Десяткин успокоился и, сидя на табурете, принялся болтать ногами.
– А, скажите, доктор, – спросил он осторожно, – может, я действительно перегрелся? Ведь почти двое суток на ногах… Возможны ли в подобной ситуации какие-нибудь отклонения?
– Возможны, – кивнул доктор. – А вот и сестра… Лидия Николаевна, измеряйте, пожалуйста, больному температуру и давление.
– Я не больной! – вскричал Десяткин.
– Конечно, не больной, – успокоил его врач. – А это, – он кивнул на сестру, – просто формальность.
– Температура нормальная, – пять минут спустя сообщила сестра. – Давление – немного повышено.
– Переволновались, – сочувственно проговорил врач. – Пожалуйста, выпейте. – Он протянул Валере две таблетки розоватого цвета.
Десяткин машинально отправил таблетки в рот и запил их водой из услужливо подсунутого санитаром стакана.
– Вот и отлично, – удовлетворенно произнес Иван Софронович, и его жабье лицо скривилось в усмешке. – Теперь – небольшой отдых, и все будет в порядке. – С этими словами коварный врач покинул беленькую комнату.
– Пойдем, братан, – бесцеремонно обратился к пациенту санитар.
– Куда? – не понял Десяткин.
– В отделение. Да ты не унывай. Переночуешь – и вперед.
– Как переночуешь? – не понял Десяткин. – А домой?
– Домой?.. Завтра с утра придет доктор, посмотрит тебя, а там видно будет.
– Ах так?! – закричал антиквар.
– Ты полегче, – беззлобно проговорил санитар, – не надо тут пургу мести. Обломаем. Не таких обламывали… Давай, кореш, без базара. Иди спокойно, переодевайся, нечего зря понты разводить. Ты ведь вроде парень не дурак. Потом все можно решить, но не сразу. Так что давай без глупостев.
Валера внял разумным доводам санитара и поплелся переодеваться. Минут через двадцать его умыли, переодели и даже подстригли ногти на руках и ногах. Сервис, что и говорить, был на высоте. Запахнув на груди застиранную пижаму, Валера, сопровождаемый бдительным санитаром, направился в отделение.
Щелкнул замок, лязгнула дверь, и Десяткин очутился в покоях, о каких до сих пор и не помышлял.
Хотя на улице стоял июль и царила несусветная жара, здесь было сумрачно и прохладно. В нос антиквару шибанул запах прогорклой пищи и несвежего белья. Его бесцеремонно взял за лацкан пижамы молодой человек, казалось, родной брат санитара из приемного покоя, и молча потащил за собой.

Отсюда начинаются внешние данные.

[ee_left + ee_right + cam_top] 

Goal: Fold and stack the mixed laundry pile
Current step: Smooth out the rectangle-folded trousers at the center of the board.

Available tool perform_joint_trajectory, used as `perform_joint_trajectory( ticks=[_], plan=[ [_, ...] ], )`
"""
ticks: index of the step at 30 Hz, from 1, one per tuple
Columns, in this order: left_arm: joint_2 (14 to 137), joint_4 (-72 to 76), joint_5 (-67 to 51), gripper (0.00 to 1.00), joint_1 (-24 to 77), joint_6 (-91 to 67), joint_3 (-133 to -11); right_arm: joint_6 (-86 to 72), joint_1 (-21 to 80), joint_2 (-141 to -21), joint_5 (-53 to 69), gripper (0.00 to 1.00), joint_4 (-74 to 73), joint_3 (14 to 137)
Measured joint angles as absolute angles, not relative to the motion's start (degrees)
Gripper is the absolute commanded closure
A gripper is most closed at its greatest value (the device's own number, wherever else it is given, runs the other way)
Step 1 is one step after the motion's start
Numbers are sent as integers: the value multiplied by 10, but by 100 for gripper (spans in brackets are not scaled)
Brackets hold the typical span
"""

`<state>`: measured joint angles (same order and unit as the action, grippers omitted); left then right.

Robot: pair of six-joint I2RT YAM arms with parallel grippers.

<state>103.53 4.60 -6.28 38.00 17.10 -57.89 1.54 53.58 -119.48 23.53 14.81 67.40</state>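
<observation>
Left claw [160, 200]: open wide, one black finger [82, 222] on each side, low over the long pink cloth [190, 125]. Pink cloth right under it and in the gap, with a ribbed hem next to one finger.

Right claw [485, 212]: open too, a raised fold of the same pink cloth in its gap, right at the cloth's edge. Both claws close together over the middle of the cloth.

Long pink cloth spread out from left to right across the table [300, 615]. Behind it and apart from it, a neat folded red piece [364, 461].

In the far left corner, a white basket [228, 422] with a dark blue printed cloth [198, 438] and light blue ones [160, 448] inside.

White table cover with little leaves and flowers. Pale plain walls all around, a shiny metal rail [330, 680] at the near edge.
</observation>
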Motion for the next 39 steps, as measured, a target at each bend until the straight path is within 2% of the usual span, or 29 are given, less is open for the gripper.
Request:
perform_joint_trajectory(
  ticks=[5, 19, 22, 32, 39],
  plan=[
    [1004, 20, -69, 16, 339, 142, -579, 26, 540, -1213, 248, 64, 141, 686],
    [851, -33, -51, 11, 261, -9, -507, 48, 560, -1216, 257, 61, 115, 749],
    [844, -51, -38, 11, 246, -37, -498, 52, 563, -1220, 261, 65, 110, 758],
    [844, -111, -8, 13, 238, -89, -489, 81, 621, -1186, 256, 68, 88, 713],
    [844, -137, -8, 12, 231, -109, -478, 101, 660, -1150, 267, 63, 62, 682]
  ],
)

Десяткин решил не сопротивляться.
– Вот твое место, – буркнул парень и толкнул беднягу на металлическую койку.
Железки кровати жалобно звякнули, и Валера, рухнув на вонючее одеяло мышиного цвета, принял позу зародыша в материнской утробе. Беспросветный мрак обступил его. Однако вскоре из этого мрака начали выползать тени…
(Представления о доме скорби у Десяткина были самые смутные. Правда, много лет назад один его приятель трудился в должности санитара в этом богоугодном заведении. И как-то раз, после бутылочки «агдама», он рассказал Валере много занимательного о своей работе. Наш герой от души смеялся, слушая рассказы приятеля. И с тех пор дурдом представлялся Валере неким филиалом цирка.)
…Из полумрака неожиданно вынырнула фигура неопределенных очертаний, и глуховатый баритон изрек:
– Ты кто?
– Человек, – не растерялся Валера.
– Уверен?
Валера задумался: «А действительно…»
– Человека привезли! – неожиданно заорала фигура. – Человека!!!
Кровать антиквара обступили пациенты.
– А скажи, человек, – продолжала расспрашивать фигура, – как там, на воле?